Giochi felici e giochi eccitati

Quando nel bambino un gioco “felice” si differenzia da un gioco “eccitato” o “irrequieto”?

Nel gioco “felice” il bambino è capace di giocare, di eccitarsi e di sentirsi pieno, senza sentirsi però sopraffatto dall’eccitazione localizzata.

Egli esprime insieme sana aggressività e gioia: diversi stati d’animo integrati con una diversità di giochi.

Segni di:

  • eccitazione;
  • irrequietezza;
  • sbilanciamento verso il polo corporeo con eccesso di rossore da tensione;
  • monotonia del gioco (fare sempre lo stesso gioco o giocare con la stessa modalità);
  • polarizzazione sulla modalità aggressiva;

indicano un coinvolgimento istintuale, ossia un non-equilibrio tra fantasia e realtà.

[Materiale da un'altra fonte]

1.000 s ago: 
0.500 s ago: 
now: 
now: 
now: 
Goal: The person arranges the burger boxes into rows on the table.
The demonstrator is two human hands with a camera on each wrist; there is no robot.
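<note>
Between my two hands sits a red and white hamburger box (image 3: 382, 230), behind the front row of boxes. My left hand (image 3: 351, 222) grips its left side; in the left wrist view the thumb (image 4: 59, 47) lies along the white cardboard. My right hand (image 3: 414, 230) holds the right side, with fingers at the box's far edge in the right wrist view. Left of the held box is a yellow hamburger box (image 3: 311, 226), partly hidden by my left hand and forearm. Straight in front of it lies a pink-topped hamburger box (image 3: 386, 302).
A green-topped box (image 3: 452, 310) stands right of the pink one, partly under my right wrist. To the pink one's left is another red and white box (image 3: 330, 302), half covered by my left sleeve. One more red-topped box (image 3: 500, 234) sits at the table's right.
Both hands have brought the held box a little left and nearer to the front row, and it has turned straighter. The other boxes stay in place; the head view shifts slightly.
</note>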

Ciò rende il bambino incapace di godere del gioco, così come da adulto sarà incapace di godere di un concerto o di un film.

Nelle bambine:

  • il giocare a “fare la mamma” rappresenta il soddisfacimento dei desideri e contiene l’angoscia più profonda, tipica delle situazioni ansiose precoci;
  • il desiderio costante di avere delle bambole nasconde un desiderio di consolazione e di conforto, in quanto la bambina, possedendo delle bambole, ha la prova che sua madre non l’ha derubata dei suoi potenziali figli, e che quindi non le ha distrutto il corpo;
  • il desiderio di allattare e vestire le proprie bambole significa ottenere la garanzia di avere una madre amorosa, e in tal modo ridurre in sé la paura di essere abbandonata e lasciata senza casa e senza mamma;
  • il desiderio di giocare ad ammobiliare case e fare viaggi con le bambole esprime il desiderio di trovare un nuova casa, cioè di riscoprire la madre.

Nei bambini:

  • il desiderio di giocare con automobiline (e carretti, cavalli, treni, ecc.) simbolizza l’aprirsi a forza una strada nel corpo della madre;
  • il coraggio, l’abilità, l’astuzia con cui conducono i giochi di lotta e si difendono dai loro nemici sono il segno che cercano la sicurezza di poter combattere con successo il padre castratore: rappresentano in sostanza l’esigenza di diminuire in sé la paura del padre.